Tory leadership contender David Cameron said yesterday his plan for community service for school leavers would help to "bring Britain together".

He said 11 organisations, ranging from the Duke of Edinburgh Award scheme and the Prince's Trust to the National Union of Teachers, had agreed to meet him to discuss details of his school-leaver programme.

They would debate whether the scheme should be compulsory - or if not, how to ensure the widest take-up - and what sort of approaches would work best.

Mr Cameron told a Politics Studies Association conference on British values in London: "Those voices who are warning us about the dangers of ghettoisation in our country and a disintegrating sense of national cohesion are absolutely right.

"We need to bring people together and bring Britain together. I think that the best way of bringing people together is to enable them to do things together, to build something together that is of lasting value.

"I am always struck when asking anyone of my father's generation who did national service by the fact that they tend to reply in a similar way.

"It was something we all did together - irrespective of who we were, where we lived, where we came from, or what god we worshipped.

"Today, university is our closest equivalent, with each campus becoming a melting pot mixing together all the elements of our country. But can that ever be enough?
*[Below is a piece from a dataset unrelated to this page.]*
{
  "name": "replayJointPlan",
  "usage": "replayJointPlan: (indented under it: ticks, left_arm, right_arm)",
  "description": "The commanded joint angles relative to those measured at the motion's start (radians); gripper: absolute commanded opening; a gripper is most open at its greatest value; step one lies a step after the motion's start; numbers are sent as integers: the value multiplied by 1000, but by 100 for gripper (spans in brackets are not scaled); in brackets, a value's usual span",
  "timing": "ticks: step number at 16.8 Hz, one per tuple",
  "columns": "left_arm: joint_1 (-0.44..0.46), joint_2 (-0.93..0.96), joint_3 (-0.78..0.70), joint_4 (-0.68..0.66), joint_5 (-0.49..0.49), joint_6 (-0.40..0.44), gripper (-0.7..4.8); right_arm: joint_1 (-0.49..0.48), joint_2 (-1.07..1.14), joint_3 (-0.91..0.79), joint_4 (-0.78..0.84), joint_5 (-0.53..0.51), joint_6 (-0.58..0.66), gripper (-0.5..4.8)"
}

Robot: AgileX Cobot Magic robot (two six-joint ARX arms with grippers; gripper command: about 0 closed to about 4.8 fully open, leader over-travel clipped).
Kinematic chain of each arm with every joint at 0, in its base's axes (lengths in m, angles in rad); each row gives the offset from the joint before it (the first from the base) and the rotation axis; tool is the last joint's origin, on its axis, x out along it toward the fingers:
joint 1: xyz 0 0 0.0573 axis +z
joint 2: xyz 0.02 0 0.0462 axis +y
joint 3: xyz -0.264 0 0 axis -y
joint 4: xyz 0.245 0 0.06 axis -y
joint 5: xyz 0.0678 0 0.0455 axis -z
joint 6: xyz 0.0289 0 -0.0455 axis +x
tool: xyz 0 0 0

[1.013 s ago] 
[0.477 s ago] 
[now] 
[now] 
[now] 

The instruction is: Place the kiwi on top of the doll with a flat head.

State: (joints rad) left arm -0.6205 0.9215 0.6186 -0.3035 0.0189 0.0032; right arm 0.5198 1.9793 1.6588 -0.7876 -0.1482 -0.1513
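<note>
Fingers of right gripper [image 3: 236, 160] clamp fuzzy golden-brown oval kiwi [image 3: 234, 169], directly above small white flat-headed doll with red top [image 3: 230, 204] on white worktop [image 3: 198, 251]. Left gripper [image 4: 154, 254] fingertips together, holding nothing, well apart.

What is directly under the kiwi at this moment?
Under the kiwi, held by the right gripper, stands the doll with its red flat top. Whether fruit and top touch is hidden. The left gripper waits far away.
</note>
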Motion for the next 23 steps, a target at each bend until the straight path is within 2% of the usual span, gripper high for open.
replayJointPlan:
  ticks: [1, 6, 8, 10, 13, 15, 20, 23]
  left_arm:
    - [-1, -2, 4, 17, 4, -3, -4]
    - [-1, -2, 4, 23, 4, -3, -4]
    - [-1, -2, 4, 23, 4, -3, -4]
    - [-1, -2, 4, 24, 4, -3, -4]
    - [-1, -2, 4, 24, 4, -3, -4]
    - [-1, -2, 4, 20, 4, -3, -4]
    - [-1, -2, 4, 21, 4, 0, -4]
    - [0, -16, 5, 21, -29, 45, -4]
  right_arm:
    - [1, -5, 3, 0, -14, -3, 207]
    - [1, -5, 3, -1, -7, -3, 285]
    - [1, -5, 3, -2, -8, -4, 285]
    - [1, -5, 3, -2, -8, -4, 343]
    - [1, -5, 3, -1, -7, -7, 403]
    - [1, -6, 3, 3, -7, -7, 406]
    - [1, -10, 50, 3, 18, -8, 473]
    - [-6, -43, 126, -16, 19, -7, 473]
"Isn't there more we can do to enable young people to come together and give service to their country?"

He said he wanted to challenge the organisations and the armed forces to develop ideas for a school-leaver programme.

"Something that prepares teenagers for their responsibilities as adult citizens - that enables them to meet people from different backgrounds, and to learn about the realities of life in different communities, and which teaches them the lifelong lesson that we're all in this together.

"This idea, and this approach, goes to the heart of my political philosophy. There's not a single challenge that's not best tackled by asking what can we all do about it - government, individuals, families, businesses, voluntary organisations.

"And that's the right approach to politics - not waiting around for the Government to do things, but bringing people together to make things happen.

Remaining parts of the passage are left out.